Work request: How many lines in the entries below contain the string "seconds"? Reply with the number only.

Given entries:
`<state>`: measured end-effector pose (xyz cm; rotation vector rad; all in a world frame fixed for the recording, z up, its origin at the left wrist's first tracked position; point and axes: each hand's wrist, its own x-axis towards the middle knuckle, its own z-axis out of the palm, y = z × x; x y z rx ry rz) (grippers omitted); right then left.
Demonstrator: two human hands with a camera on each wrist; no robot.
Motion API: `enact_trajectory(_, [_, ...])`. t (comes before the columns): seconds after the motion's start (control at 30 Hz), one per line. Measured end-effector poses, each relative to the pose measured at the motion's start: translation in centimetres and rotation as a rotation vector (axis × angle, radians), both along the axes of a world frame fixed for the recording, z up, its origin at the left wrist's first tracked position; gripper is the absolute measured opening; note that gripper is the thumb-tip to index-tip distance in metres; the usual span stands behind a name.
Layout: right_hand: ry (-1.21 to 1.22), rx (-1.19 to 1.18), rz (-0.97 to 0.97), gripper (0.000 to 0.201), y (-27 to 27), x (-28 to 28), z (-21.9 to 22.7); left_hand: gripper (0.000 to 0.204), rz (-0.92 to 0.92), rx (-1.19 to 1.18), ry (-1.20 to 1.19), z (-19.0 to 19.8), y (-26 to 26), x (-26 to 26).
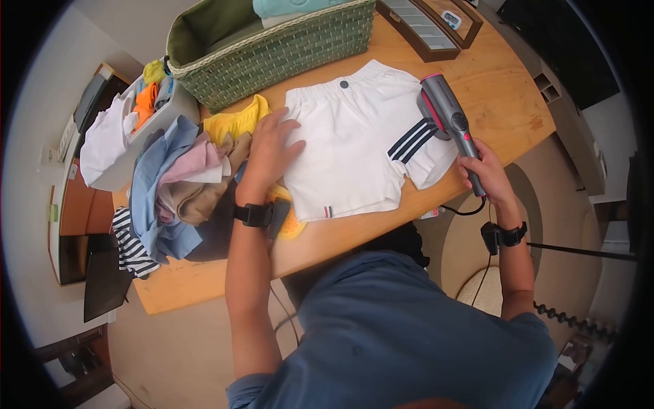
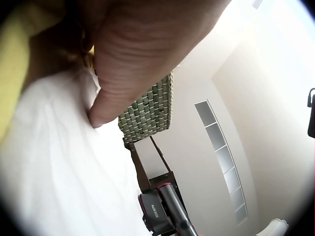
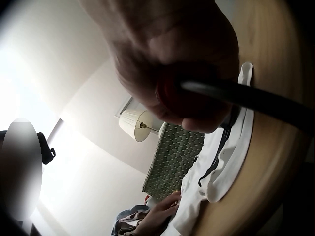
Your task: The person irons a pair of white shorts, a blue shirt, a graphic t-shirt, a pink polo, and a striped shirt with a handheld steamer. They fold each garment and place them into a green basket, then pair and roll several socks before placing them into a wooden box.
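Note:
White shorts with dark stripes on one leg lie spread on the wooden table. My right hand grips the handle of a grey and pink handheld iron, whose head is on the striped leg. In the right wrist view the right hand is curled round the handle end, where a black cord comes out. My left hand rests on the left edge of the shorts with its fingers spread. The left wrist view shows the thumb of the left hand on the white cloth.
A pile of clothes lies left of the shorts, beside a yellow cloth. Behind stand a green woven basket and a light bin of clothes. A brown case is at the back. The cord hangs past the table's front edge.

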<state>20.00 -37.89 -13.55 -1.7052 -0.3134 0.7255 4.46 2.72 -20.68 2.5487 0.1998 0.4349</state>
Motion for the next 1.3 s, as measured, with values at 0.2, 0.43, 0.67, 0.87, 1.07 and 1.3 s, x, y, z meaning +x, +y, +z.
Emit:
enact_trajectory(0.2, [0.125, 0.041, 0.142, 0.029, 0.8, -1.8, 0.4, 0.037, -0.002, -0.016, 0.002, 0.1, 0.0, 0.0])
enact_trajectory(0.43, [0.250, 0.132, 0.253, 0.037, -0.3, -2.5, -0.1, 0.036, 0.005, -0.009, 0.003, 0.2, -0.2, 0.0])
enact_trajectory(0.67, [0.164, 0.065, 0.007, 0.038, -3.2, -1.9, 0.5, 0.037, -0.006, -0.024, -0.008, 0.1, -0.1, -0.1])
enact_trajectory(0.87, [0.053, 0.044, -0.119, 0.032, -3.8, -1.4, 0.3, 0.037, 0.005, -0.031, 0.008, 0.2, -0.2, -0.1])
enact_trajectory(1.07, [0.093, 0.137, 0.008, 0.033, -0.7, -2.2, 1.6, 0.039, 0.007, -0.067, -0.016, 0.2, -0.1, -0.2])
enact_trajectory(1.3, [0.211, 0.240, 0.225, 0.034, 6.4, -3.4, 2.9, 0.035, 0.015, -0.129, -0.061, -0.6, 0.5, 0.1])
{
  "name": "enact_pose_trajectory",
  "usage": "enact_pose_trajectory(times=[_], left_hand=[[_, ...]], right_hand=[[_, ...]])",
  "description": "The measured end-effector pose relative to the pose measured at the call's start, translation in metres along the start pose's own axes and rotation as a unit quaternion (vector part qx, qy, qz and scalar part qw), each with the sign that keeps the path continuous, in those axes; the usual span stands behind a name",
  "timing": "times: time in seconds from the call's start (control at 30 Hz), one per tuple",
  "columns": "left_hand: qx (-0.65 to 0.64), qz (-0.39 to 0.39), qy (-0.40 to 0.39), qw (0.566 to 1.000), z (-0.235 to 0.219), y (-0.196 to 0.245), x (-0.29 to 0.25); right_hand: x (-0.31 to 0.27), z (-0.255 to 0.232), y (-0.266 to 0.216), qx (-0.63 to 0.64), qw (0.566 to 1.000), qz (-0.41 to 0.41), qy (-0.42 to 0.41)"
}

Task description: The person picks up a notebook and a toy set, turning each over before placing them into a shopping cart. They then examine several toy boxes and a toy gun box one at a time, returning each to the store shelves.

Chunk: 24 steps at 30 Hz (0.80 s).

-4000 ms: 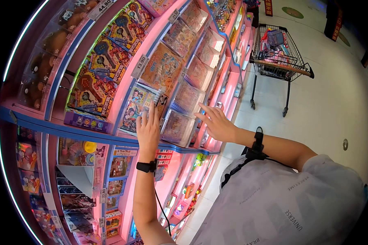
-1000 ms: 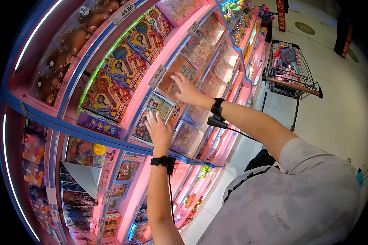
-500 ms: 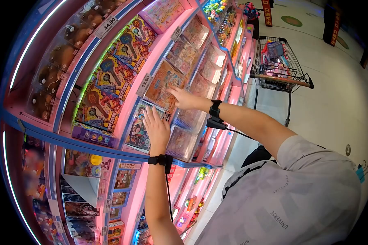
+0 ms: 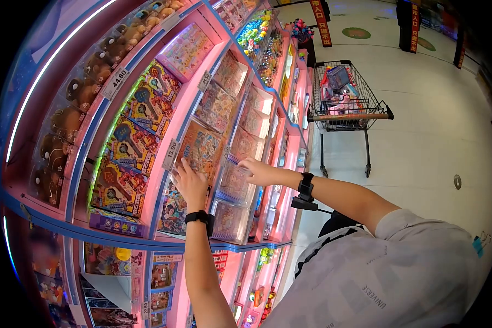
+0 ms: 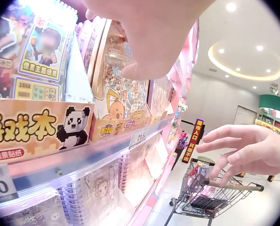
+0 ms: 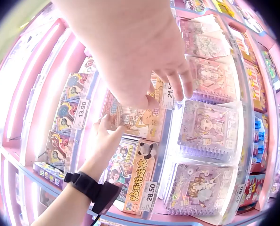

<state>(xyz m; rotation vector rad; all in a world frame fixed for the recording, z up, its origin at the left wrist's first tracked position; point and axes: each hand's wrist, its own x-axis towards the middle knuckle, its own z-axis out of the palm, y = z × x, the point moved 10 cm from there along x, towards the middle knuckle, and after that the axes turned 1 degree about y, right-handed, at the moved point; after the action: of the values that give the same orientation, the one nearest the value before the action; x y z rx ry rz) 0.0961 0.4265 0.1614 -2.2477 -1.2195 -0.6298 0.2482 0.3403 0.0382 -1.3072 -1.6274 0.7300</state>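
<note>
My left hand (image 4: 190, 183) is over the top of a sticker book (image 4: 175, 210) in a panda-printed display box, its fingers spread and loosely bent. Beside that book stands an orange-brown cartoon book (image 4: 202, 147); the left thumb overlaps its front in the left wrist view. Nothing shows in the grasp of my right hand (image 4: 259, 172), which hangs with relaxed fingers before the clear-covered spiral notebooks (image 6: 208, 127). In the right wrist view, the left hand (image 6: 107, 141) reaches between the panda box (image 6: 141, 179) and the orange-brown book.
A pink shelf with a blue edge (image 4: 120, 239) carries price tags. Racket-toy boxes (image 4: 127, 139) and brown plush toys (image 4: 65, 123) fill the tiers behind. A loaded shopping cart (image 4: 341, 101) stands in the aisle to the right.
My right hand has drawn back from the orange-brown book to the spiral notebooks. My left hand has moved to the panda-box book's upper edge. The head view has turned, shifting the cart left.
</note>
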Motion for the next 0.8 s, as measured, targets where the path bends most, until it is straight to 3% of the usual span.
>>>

Problem solution: 2